Today was 45 minute drive back to shop then wasting more time calling boss to see what he wanted to do with van since no one was at shop.


----------



## 480sparky (Sep 20, 2007)

In the US, most laws state that if if you're in company truck, you're on the clock.

I can see this thread turning into an ugly pro-union one.


----------



## uber stein (Aug 20, 2010)

Not trying to make anything ugly but tired of wasting my time. 

I love to aggravate the owner in the mornings. Time starts at 7:30, at 7:22 he usually wants me to get the van pulled around front and start loading materials. I just stand there and look at my watch


----------



## 480sparky (Sep 20, 2007)

uber stein said:


> Not trying to make anything ugly but tired of wasting my time. ......


Comment wasn't directed at you... it's directed at the hardcore union people who will tell you you're a rat that cannot stand up for himself and allows himself to become a whore for the company so the boss can make tons of money off your free work.


----------



## Frasbee (Apr 7, 2008)

My current employer, and another employer I had not too long ago wanted you at the shop a half hour early.

That half hour is not paid.

My current employer wants you back at the shop and GONE by the end of the day.

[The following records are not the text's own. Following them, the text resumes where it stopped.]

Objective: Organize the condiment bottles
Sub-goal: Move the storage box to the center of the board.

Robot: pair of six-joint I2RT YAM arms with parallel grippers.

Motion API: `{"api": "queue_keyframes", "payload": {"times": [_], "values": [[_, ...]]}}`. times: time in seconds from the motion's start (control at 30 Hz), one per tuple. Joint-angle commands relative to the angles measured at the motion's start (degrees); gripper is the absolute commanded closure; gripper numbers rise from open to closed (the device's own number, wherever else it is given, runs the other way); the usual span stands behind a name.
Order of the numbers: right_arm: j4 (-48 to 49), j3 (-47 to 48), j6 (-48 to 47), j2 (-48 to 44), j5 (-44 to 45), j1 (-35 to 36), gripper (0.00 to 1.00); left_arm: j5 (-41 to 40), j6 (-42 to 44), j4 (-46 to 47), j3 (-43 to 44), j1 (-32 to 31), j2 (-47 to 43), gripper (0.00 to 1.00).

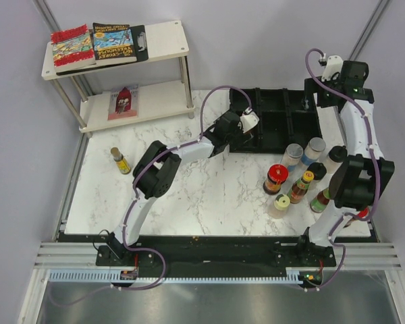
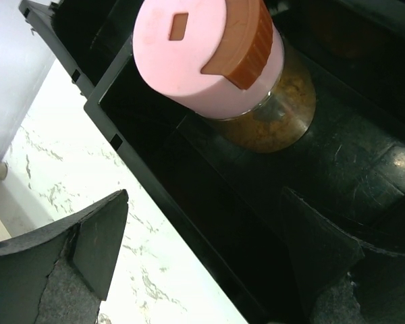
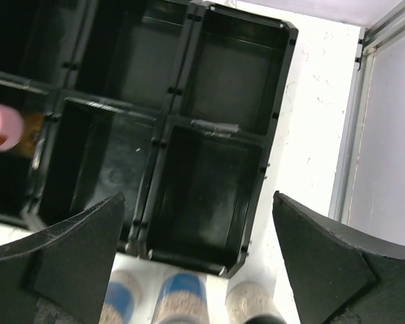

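A jar with a pink cap and a brown flip lid (image 2: 206, 57) stands in a compartment at the left end of the black tray (image 1: 277, 101). My left gripper (image 2: 212, 250) is open and empty, just in front of that jar; one finger is over the marble, the other over the tray. In the top view it (image 1: 246, 135) covers the jar. My right gripper (image 3: 196, 263) is open and empty, high above the tray's right compartments (image 3: 209, 182). Several condiment bottles (image 1: 293, 177) stand grouped in front of the tray. One small bottle (image 1: 120, 160) stands alone at the left.
A white two-level shelf (image 1: 162, 40) with colourful books (image 1: 94, 44) stands at the back left. A metal frame rail (image 3: 347, 135) runs along the table's right edge. Jars with blue labels (image 3: 182, 297) stand just below the tray's near wall.
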Motion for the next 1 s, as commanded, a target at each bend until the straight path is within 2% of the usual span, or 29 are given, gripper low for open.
{"api": "queue_keyframes", "payload": {"times": [0.0, 0.27, 0.57, 0.8, 0.97], "values": [[-0.4, 8.3, 2.0, 6.3, 3.0, 2.4, 0.03, 0.3, -2.6, -6.8, -2.2, 0.3, -3.8, 0.01], [-3.8, 12.5, 1.4, 14.2, 7.1, 8.4, 0.04, 2.4, -4.7, -8.8, -5.8, 0.1, -7.0, 0.01], [-7.7, 14.8, 1.9, 18.9, 8.8, 13.2, 0.04, 7.2, -6.7, -9.5, -11.9, 0.0, -12.3, 0.01], [-8.4, 14.3, 3.4, 19.7, 8.0, 14.5, 0.05, 13.5, -7.0, -10.2, -15.4, -0.3, -15.7, 0.01], [-8.3, 14.2, 4.5, 18.6, 8.4, 14.7, 0.1, 14.3, -8.3, -10.6, -16.4, -0.3, -17.5, 0.01]]}}
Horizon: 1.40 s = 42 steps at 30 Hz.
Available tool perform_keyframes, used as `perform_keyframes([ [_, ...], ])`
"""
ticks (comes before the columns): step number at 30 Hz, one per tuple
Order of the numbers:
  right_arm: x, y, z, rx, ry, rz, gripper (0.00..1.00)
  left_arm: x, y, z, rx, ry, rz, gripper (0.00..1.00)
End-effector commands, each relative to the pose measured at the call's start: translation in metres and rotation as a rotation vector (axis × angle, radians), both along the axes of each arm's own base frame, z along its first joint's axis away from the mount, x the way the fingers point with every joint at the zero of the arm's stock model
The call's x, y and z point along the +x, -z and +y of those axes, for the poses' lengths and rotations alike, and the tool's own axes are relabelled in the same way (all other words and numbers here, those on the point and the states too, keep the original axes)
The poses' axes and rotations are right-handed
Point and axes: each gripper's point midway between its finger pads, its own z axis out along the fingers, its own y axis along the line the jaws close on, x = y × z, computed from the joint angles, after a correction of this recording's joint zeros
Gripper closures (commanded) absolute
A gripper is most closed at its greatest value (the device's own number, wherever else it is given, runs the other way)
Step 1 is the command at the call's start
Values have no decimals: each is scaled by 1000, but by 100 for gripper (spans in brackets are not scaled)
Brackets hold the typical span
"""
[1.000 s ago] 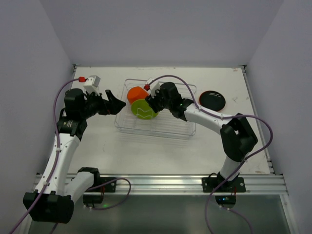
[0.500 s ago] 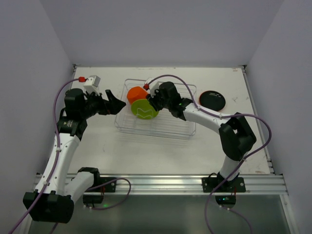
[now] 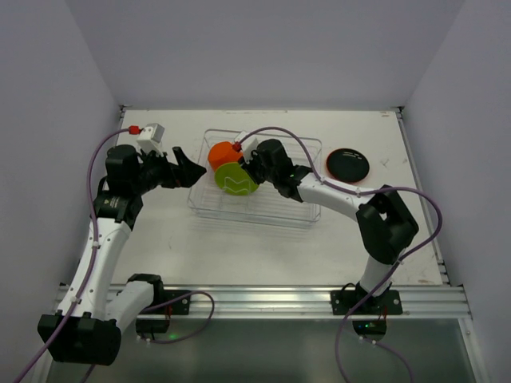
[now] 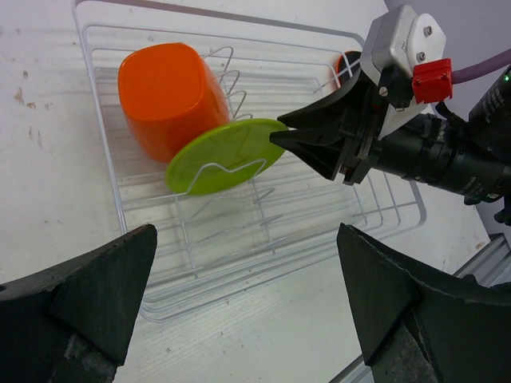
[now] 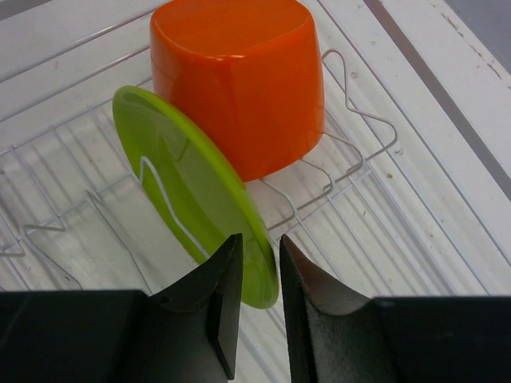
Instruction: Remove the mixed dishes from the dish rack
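Observation:
The clear dish rack [image 3: 271, 209] stands mid-table. In it a lime-green plate [image 3: 235, 179] stands on edge in the wire dividers, leaning against an orange faceted cup [image 3: 222, 153] that lies upside down. My right gripper [image 3: 246, 167] reaches into the rack from the right. In the right wrist view its jaws [image 5: 259, 243] are closed narrowly on the green plate's [image 5: 192, 191] lower rim, in front of the orange cup [image 5: 239, 72]. My left gripper [image 3: 192, 167] is wide open and empty at the rack's left end. A black plate [image 3: 348, 163] lies on the table to the right. The tumblers and the orange plate are out of view.
The left wrist view shows the rack's near rim [image 4: 120, 207], the green plate [image 4: 223, 155], the orange cup [image 4: 164, 96] and the right gripper [image 4: 279, 132] with its camera. Walls close in the table on three sides. A metal rail runs along the near edge [image 3: 263, 299].
My right gripper has slid a little to the left, further onto the green plate's rim. The left arm, the plate and the cup have not moved.

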Motion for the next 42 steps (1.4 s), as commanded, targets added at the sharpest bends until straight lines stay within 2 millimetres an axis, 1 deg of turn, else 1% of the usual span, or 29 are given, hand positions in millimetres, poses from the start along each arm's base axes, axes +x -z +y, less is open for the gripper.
perform_keyframes([
  [1,9,-18,0,21,44,-83,73,0,-3,-2,7,8,-15,0],
  [5,11,-16,-1,16,62,-96,74,0,-3,-2,7,8,-15,0],
  [18,7,-4,5,5,55,-80,78,0,-1,-2,7,8,-9,0],
  [29,5,2,9,3,34,-61,79,-1,0,-1,10,7,-12,0],
  [33,4,4,11,0,30,-54,83,-1,-2,-1,11,8,-16,0],
  [37,4,4,11,-1,29,-55,93,-1,-1,-1,12,8,-16,0],
  [39,3,3,10,0,30,-58,97,0,0,-1,12,8,-14,0],
  [42,4,0,8,0,39,-66,100,-1,0,-1,12,8,-13,0],
])
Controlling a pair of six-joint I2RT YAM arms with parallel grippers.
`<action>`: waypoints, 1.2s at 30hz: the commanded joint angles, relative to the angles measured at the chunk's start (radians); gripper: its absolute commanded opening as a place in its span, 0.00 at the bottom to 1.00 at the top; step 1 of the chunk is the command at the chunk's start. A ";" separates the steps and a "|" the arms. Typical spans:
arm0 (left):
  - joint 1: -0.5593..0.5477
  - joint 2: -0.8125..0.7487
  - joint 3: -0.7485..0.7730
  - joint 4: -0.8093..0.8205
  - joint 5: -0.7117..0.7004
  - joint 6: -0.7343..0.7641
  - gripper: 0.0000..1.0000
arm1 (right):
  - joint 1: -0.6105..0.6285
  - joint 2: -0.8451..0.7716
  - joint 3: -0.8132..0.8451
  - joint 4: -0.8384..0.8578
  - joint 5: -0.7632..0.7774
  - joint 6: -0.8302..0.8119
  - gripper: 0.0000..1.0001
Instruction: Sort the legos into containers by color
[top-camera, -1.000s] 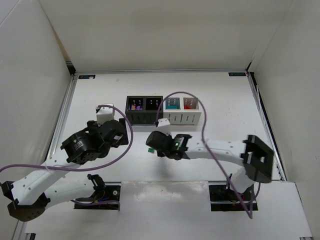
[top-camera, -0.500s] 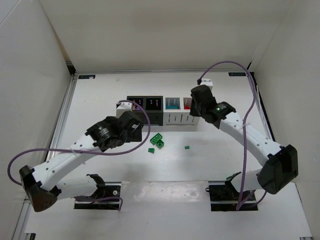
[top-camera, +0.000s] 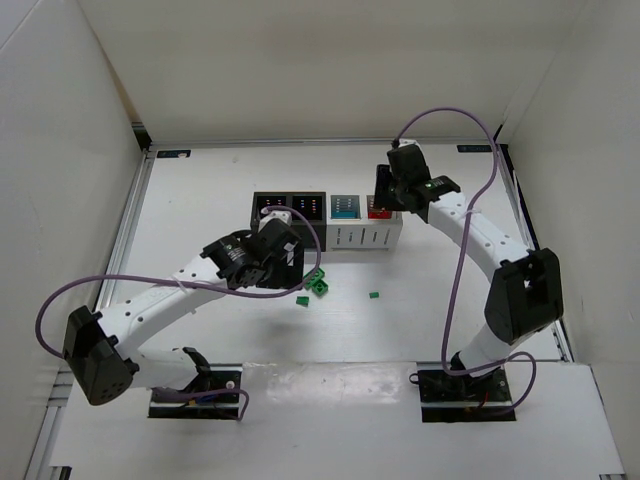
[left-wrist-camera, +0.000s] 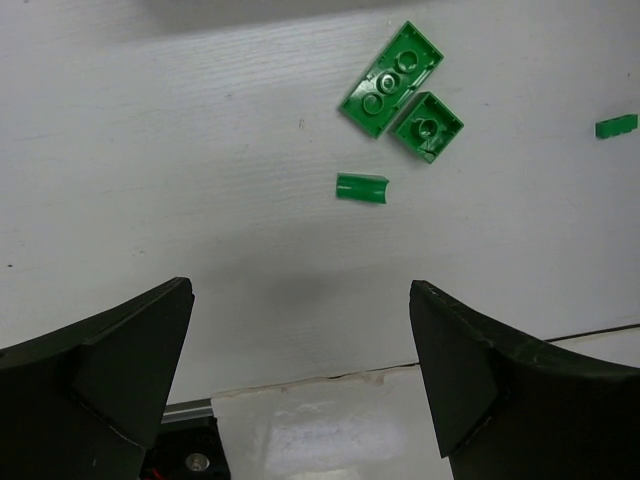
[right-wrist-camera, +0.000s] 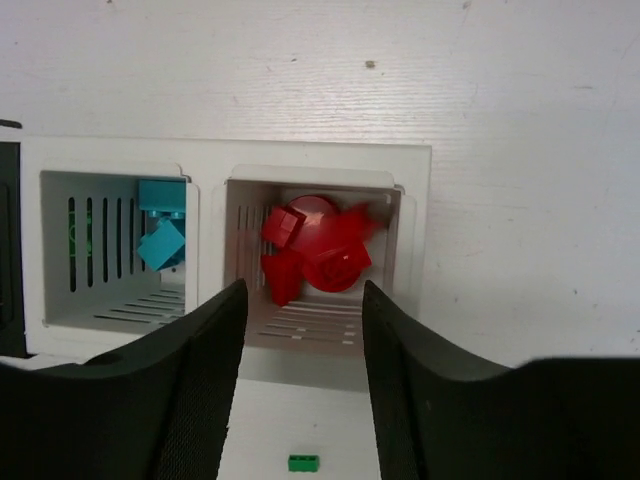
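The containers (top-camera: 365, 240) stand in a row on the tabletop (top-camera: 200, 200), midway between its left and right edges and nearer its far edge than its near one. The right gripper (right-wrist-camera: 302, 300) hangs over the white bin at the right end of the row, its jaws parted with nothing between them. Red legos (right-wrist-camera: 315, 245) lie heaped in that bin, and teal legos (right-wrist-camera: 160, 225) in the white bin just left of it. The left gripper (left-wrist-camera: 300, 290) hovers just in front of the black bins at the row's left end, jaws spread wide and empty. Green legos (left-wrist-camera: 392, 79) lie loose on the tabletop in front of the row, towards the middle: a longer plate just beside a small square one, a small piece near them, and another well apart to the right.
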 joint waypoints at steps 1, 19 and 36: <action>0.005 0.001 -0.033 0.041 0.068 0.008 1.00 | 0.026 -0.047 0.036 0.012 -0.016 -0.037 0.59; -0.015 0.173 -0.188 0.284 0.180 0.027 0.91 | 0.142 -0.516 -0.263 -0.100 0.181 0.063 0.72; -0.019 0.402 -0.158 0.403 0.208 0.026 0.70 | 0.118 -0.711 -0.355 -0.209 0.224 0.128 0.72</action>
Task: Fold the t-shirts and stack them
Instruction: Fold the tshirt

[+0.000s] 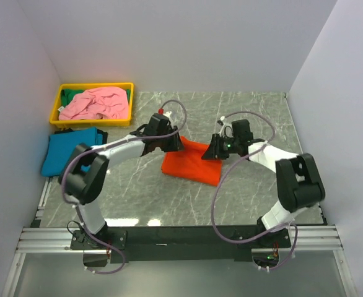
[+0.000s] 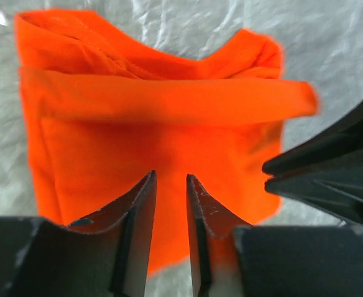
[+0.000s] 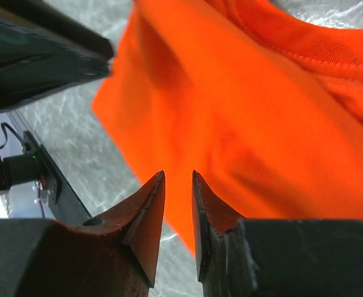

The other employer didn't want to see you until half an hour to a whole hour after you were off his clock. To him, 6:30-4:30 = 8 hours.


----------



## 480sparky (Sep 20, 2007)

Frasbee said:


> ............The other employer didn't want to see you until half an hour to a whole hour after you were off his clock. To him, 6:30-4:30 = 8 hours.


Huh?









You show up at the shop at 3:30, clock out, and you're supposed to disappear for an hour, _then_ go home?


----------



## Frasbee (Apr 7, 2008)

480sparky said:


> Huh?
> 
> 
> 
> ...


No, he only wanted to pay you for as long as you were on the job. So you didn't leave the site until 3:30, and in the half hour-hour that it would take us to get back and lock up was unpaid.

EDIT: And he didn't mind if you stayed late to finish the job, but you weren't going to get paid for that either.


----------



## captkirk (Nov 21, 2007)

Time starts when they show up in the morning and stops when the last job of the day is done... They basically dont get paid for the ride home...


----------



## Bob Badger (Apr 19, 2009)

480sparky said:


> In the US, most laws state that if if you're in company truck, you're on the clock


Ditto that.


----------



## JTMEYER (May 2, 2009)

On the clock at 7, shoot the bull with boss till 7:20-30, close garage door at 3:30 and go home.


----------



## Shockdoc (Mar 4, 2010)

I'm back woods, pay is $160 to $200 for the day which is normally 7 am to 4:30 pm quit. My days goes by quota or profit. Some days go from 7 am to 7pm to achieve this.


----------



## tates1882 (Sep 3, 2010)

uber stein said:


> How do you EC's pay your guys for the day?
> 
> (A) Does their time stop when they leave the last job and head back to the shop to go home
> 
> (B) Does their time end when they get back to the shop to go home?


 
If I go to the shop in the morning or pick up another employee then time starts. Other wise time starts when I pull up to the job and stops when I get in the van to leave. I hate the way they do it but eveyone gets punished for a few people padding their time. I also take my truck home everynight so it saves me about $200/month in fuel in my pov. Keeping track of all the unpaid travel time and will seek compensation after I leave this company, this is the second time I will have to do this to a company.


----------



## Magnettica (Jan 23, 2007)

Bob Badger said:


> Ditto that.


Have you been listening to Rush?


----------



## Magnettica (Jan 23, 2007)

Shockdoc said:


> I'm back woods, pay is $160 to $200 for the day which is normally 7 am to 4:30 pm quit. My days goes by quota or profit. Some days go from 7 am to 7pm to achieve this.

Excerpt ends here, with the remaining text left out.